Out for revenge, Conrad possesses an unsuspecting pledge's body so he can finish what Ryan started, steering them toward a depraved confrontation with a surprising outcome that will leave readers gasping. Make no mistake, the newly deceased Conrad is one angry ghost, and the object of his wrath is chapter president Ryan Hutchins, a "big, bright, rising star" who, in Conrad's view, is really "the darkest black hole you'll ever meet - and I'm not just saying that because he killed me." Conrad's ghostly ability to see all but be seen by no one (except Miss Etta, Gamma Chi's elderly cook, who is gifted with paranormal powers) confirms his suspicion that Ryan's dark hand has a wide reach, from beating his girlfriend, Maggie Meadows, to terrorizing Sarah Jane Bradford, a religious student who senses that Ryan must be stopped. But now, thanks to a brutal hazing incident at Louisiana State University's Gamma Chi fraternity, Conrad is dead - a nineteen-year-old spirit suddenly without an earthly body. As he slipped into the shadows, others took his place in the spotlight, among them Merritt Tierce, author of Love Me Back Sarah Hepola, the memoirist behind the rightly acclaimed Blackout Ben Fountain, whose Billy Lynn's Long Halftime Walk went from page to screen in a scant four years and his friend Harry Hunsicker, famous for his gritty thrillers.Conrad had it pretty good in life - a Porsche, pretty girls, and a trust fund full of oil money. He also felt a bit like a sideline observer, missing out as Dallas' literary scene began to grow up in the last decade. Those would-be big-screen adaptations had screenwriters and producers and directors and everything - among them the guy who helped finance Sideways, some writing buddies of Judd Apatow's, and Dallas' own David Gordon Green, the acclaimed maker of art-house movies best known, perhaps, for Pineapple Express.Ĭlarke's absence has been deeply felt by those of us who fell in love with his early works.

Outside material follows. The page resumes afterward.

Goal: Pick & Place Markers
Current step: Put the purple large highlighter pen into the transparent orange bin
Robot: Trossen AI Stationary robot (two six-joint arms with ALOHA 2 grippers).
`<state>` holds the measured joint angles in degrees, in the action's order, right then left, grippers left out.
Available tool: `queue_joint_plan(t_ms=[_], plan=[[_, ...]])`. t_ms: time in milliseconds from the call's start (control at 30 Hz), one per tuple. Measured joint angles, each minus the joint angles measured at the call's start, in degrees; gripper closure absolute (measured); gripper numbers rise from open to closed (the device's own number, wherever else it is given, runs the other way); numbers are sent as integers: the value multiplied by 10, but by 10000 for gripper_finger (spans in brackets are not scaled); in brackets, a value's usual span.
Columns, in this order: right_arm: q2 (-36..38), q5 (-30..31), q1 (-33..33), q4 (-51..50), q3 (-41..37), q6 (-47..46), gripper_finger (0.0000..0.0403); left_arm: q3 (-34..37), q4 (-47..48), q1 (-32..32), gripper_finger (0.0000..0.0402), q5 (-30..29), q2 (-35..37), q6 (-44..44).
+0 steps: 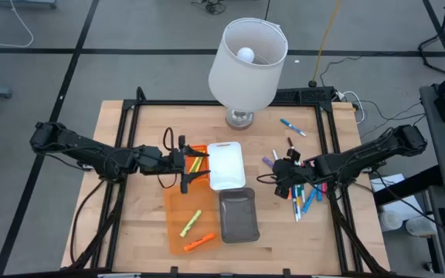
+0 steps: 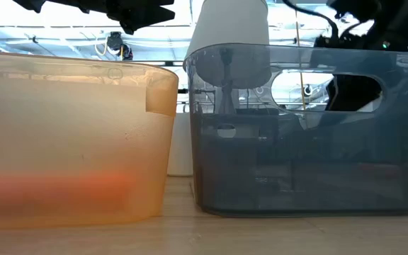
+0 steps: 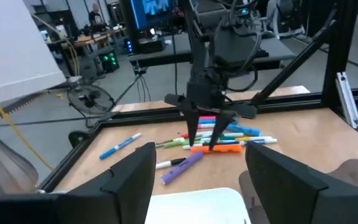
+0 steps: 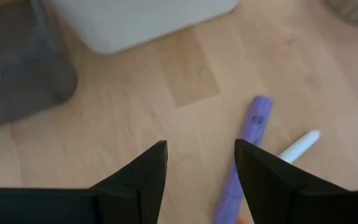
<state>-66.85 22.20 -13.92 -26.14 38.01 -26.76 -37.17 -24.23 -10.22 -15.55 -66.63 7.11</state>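
Several markers lie in a pile [image 1: 306, 194] on the table's right side, seen also as a coloured pile [image 3: 229, 138] in the left wrist view. A purple marker [image 4: 244, 163] and a white-tipped one [image 4: 300, 147] lie apart from it. My right gripper [image 1: 283, 176] is open and points down at the pile's left edge, its tips [image 3: 202, 142] just over an orange marker [image 3: 219, 149]; I cannot tell whether they touch it. My left gripper [image 1: 194, 166] is open and empty, level over the orange tray's far end [image 1: 199, 154]. More markers [image 1: 191, 222] lie in that tray.
A white tray [image 1: 226, 164] and a grey tray [image 1: 238, 216] sit beside the orange tray [image 2: 69, 142] at the table's middle. A white lamp [image 1: 246, 69] stands at the far edge. A blue marker [image 1: 292, 127] lies alone near the lamp. Black frame rails [image 1: 334, 154] run along the table's sides.
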Motion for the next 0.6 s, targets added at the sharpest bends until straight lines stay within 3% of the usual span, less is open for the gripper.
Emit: queue_joint_plan(t_ms=[267,400,600], plan=[[0,-2,49,89,-69,61,231,0,3,10,140,0,-2,-38],[0,-43,82,155,-103,103,232,0,3,10,149,0,-2,-38],[0,-58,123,191,-130,128,232,0,4,10,158,0,-2,-14]])
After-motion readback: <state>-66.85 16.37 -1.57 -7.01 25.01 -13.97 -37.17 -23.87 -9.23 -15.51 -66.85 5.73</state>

That was in in 2009 or thereabouts, back when Clarke, fresh off having been christened a Hot Pop Prophet by Rolling Stone, was still flirting with Hollywood about turning his first two novels into movies. The Neon Palm was initially about a man beckoned back to the family business - in this case, fortune-telling and the attendant hurricanes and hoodoo that comes with any tale set in New Orleans. Novelist Will Clarke in his Dallas home Aug.